Problem to work on:
Beginning with the first entry, set down each one exactly as shown.

===== Source data

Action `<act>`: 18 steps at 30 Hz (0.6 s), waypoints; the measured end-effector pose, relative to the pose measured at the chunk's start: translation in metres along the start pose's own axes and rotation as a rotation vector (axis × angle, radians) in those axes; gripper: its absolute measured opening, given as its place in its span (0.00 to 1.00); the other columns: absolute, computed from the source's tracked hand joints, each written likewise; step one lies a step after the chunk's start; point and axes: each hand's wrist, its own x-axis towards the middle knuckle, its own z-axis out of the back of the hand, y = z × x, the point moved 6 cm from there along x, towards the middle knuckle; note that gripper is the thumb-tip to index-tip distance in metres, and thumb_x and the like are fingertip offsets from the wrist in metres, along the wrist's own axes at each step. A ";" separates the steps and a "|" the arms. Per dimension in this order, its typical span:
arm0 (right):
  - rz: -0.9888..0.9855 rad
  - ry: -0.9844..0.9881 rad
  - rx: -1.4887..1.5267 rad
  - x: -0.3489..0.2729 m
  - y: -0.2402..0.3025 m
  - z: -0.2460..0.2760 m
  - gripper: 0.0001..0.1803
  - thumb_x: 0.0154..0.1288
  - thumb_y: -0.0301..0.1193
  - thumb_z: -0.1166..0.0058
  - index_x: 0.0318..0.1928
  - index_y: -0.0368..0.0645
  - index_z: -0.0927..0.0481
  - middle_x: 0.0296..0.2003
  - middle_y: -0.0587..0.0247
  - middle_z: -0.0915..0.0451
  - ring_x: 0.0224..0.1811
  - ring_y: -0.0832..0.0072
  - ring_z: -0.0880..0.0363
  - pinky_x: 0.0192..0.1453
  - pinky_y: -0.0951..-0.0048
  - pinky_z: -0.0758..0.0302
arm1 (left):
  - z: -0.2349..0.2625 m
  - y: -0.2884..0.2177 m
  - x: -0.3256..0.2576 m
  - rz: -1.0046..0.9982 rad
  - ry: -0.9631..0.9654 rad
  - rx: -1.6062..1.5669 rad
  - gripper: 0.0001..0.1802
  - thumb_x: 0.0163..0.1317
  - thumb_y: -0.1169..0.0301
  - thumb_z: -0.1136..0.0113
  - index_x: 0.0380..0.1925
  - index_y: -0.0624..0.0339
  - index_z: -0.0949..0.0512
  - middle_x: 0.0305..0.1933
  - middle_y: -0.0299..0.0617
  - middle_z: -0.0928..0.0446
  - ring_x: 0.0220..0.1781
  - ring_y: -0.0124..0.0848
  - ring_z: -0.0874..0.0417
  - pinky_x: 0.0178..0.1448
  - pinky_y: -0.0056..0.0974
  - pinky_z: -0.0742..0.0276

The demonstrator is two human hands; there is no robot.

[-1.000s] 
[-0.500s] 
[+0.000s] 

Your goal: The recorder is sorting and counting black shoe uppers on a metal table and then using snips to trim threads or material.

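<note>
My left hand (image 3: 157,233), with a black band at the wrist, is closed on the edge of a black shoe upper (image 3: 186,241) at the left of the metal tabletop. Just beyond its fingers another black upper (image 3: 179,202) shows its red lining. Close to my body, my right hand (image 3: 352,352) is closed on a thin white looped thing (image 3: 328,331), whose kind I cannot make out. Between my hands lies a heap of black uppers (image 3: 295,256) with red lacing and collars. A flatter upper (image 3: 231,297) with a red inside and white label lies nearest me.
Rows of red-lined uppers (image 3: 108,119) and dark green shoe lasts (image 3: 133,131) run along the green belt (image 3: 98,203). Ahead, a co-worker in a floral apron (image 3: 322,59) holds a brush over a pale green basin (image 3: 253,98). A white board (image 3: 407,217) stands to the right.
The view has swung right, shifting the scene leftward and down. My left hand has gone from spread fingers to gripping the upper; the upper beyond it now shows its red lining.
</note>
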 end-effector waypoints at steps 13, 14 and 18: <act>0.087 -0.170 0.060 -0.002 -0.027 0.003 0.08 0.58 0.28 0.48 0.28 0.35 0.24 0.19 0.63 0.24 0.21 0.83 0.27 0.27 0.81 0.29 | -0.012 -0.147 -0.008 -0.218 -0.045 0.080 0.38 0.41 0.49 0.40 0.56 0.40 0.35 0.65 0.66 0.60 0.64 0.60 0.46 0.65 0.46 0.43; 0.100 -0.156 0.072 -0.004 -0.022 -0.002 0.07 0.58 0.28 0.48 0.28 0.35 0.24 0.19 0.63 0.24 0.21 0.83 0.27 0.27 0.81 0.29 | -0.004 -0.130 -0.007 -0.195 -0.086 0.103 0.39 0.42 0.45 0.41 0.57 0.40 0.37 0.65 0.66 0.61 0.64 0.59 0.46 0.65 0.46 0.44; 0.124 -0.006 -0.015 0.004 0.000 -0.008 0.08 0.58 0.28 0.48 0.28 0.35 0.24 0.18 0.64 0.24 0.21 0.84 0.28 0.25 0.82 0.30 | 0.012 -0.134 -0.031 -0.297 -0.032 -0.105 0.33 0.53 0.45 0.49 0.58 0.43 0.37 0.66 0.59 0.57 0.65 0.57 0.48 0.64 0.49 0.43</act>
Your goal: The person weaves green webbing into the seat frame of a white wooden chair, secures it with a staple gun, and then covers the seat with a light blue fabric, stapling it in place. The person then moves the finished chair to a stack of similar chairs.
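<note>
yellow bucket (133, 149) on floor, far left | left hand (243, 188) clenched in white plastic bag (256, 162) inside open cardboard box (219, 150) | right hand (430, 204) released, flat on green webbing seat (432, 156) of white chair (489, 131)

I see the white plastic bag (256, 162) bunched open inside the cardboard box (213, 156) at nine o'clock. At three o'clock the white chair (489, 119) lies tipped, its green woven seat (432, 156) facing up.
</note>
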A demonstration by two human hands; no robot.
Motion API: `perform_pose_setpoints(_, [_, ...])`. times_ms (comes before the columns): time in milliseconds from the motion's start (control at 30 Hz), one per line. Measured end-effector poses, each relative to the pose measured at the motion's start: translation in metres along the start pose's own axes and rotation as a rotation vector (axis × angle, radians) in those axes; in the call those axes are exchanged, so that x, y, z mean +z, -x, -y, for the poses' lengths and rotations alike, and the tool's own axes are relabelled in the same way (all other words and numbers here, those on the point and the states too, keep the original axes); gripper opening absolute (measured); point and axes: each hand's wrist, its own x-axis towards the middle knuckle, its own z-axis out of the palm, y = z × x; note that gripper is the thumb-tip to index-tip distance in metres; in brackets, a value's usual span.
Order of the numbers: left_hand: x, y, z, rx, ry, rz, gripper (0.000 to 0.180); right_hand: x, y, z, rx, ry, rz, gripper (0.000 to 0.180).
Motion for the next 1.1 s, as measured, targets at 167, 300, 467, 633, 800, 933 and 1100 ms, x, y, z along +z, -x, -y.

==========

Solution to this exercise:
Action `<act>`: 18 steps at 30 Hz (0.6 s), waypoints; the measured end-effector pose, relative to the pose measured at the chunk's start: translation in metres along the start pose's own axes and rotation as a rotation vector (axis × angle, radians) in those axes; gripper: its absolute measured opening, given as its place in its span (0.00 to 1.00); the other columns: absolute, computed from the source's tracked hand joints, each written likewise; step one lies a step after the chunk's start; point and axes: each hand's wrist, its own x-axis towards the middle knuckle, its own z-axis out of the back of the hand, y = z × x, the point moved 6 cm from there along x, towards the middle knuckle; note that gripper is the thumb-tip to index-tip distance in metres, and thumb_x and the like are fingertip offsets from the wrist in metres, along the wrist's own axes at each step. A ";" separates the steps and a "|" the arms. Per dimension in this order, its typical span:
arm0 (right):
  - rz: -0.9888..0.9855 rad
  - ry: -0.9844..0.9881 rad
  - rx: -1.4887..1.5267 rad
  - x: -0.3489..0.2729 m
  - y: -0.2402..0.3025 m
  - z: -0.2460..0.2760 m
  - gripper: 0.0001..0.1803
  - thumb_x: 0.0154..0.1288
  - thumb_y: -0.0301..0.1193
  - thumb_z: -0.1166..0.0058
  - index_x: 0.0318..0.1928
  - index_y: -0.0368..0.0645
  - index_z: -0.0927..0.0481
  - middle_x: 0.0296..0.2003
  - middle_y: -0.0587..0.0247
  - middle_z: -0.0915..0.0451
  - ring_x: 0.0224..0.1811
  - ring_y: -0.0832..0.0072
  - ring_z: -0.0880..0.0363
  - pinky_x: 0.0192..0.1453
  - pinky_y: -0.0951..-0.0048
  - pinky_z: -0.0758..0.0302
arm1 (left):
  - z: -0.2349..0.2625 m
  - y: -0.2884..0.2177 m
  - x: -0.3256..0.2576 m
  - rz: -1.0046..0.9982 rad
  - ry: -0.9631..0.9654 rad
  - rx: -1.6062..1.5669 rad
  - gripper: 0.0001..0.1802
  - thumb_x: 0.0163..0.1317
  - thumb_y: -0.1169..0.0301
  - thumb_z: -0.1136..0.0113
  - index_x: 0.0380..0.1925
  - index_y: -0.0624..0.0339
  - index_z: -0.0949..0.0512
  - middle_x: 0.0305..0.1933
  - middle_y: -0.0299..0.0617
  - middle_z: -0.0928..0.0446
  - ring_x: 0.0220..0.1781
  - ring_y: -0.0124..0.0848
  - ring_z: -0.0874..0.0417
  - pinky_x: 0.0178..0.1448
  - pinky_y: -0.0056..0.0974
  - pinky_z: -0.0742..0.0276

The demonstrator is two human hands; there is no robot.

[-1.000s] 
[-0.500s] 
[+0.000s] 

Your goal: The recorder is sorting and counting black shoe uppers on a metal table and then using snips to trim threads or material.

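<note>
My left hand (image 3: 157,233), with a black band at the wrist, is closed on the edge of a black shoe upper (image 3: 186,241) at the left of the metal tabletop. Just beyond its fingers another black upper (image 3: 179,202) shows its red lining. Close to my body, my right hand (image 3: 352,352) is closed on a thin white looped thing (image 3: 328,331), whose kind I cannot make out. Between my hands lies a heap of black uppers (image 3: 295,256) with red lacing and collars. A flatter upper (image 3: 231,297) with a red inside and white label lies nearest me.
Rows of red-lined uppers (image 3: 108,119) and dark green shoe lasts (image 3: 133,131) run along the green belt (image 3: 98,203). Ahead, a co-worker in a floral apron (image 3: 322,59) holds a brush over a pale green basin (image 3: 253,98). A white board (image 3: 407,217) stands to the right.
The view has swung right, shifting the scene leftward and down. My left hand has gone from spread fingers to gripping the upper; the upper beyond it now shows its red lining.
</note>
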 end-effector waypoints at steps 13, 14 and 18: <act>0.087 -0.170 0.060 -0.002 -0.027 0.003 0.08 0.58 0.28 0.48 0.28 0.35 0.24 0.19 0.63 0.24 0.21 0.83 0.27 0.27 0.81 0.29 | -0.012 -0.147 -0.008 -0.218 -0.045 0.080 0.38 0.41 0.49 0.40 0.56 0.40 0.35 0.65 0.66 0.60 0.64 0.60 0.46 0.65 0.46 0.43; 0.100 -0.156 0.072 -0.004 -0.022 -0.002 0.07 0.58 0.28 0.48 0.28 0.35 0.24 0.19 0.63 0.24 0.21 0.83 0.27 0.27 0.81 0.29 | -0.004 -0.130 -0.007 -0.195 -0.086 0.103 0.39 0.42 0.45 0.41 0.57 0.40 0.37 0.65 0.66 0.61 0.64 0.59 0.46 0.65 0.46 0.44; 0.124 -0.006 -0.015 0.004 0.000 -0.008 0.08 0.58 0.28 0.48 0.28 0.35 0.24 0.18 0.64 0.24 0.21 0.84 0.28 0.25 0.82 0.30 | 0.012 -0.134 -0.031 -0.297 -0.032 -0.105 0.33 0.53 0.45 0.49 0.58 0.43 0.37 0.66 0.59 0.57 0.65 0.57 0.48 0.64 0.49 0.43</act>
Your goal: The person weaves green webbing into the seat frame of a white wooden chair, secures it with a staple gun, and then covers the seat with a light blue fabric, stapling it in place. The person then moves the finished chair to a stack of similar chairs.
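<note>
yellow bucket (133, 149) on floor, far left | left hand (243, 188) clenched in white plastic bag (256, 162) inside open cardboard box (219, 150) | right hand (430, 204) released, flat on green webbing seat (432, 156) of white chair (489, 131)

I see the white plastic bag (256, 162) bunched open inside the cardboard box (213, 156) at nine o'clock. At three o'clock the white chair (489, 119) lies tipped, its green woven seat (432, 156) facing up.
</note>
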A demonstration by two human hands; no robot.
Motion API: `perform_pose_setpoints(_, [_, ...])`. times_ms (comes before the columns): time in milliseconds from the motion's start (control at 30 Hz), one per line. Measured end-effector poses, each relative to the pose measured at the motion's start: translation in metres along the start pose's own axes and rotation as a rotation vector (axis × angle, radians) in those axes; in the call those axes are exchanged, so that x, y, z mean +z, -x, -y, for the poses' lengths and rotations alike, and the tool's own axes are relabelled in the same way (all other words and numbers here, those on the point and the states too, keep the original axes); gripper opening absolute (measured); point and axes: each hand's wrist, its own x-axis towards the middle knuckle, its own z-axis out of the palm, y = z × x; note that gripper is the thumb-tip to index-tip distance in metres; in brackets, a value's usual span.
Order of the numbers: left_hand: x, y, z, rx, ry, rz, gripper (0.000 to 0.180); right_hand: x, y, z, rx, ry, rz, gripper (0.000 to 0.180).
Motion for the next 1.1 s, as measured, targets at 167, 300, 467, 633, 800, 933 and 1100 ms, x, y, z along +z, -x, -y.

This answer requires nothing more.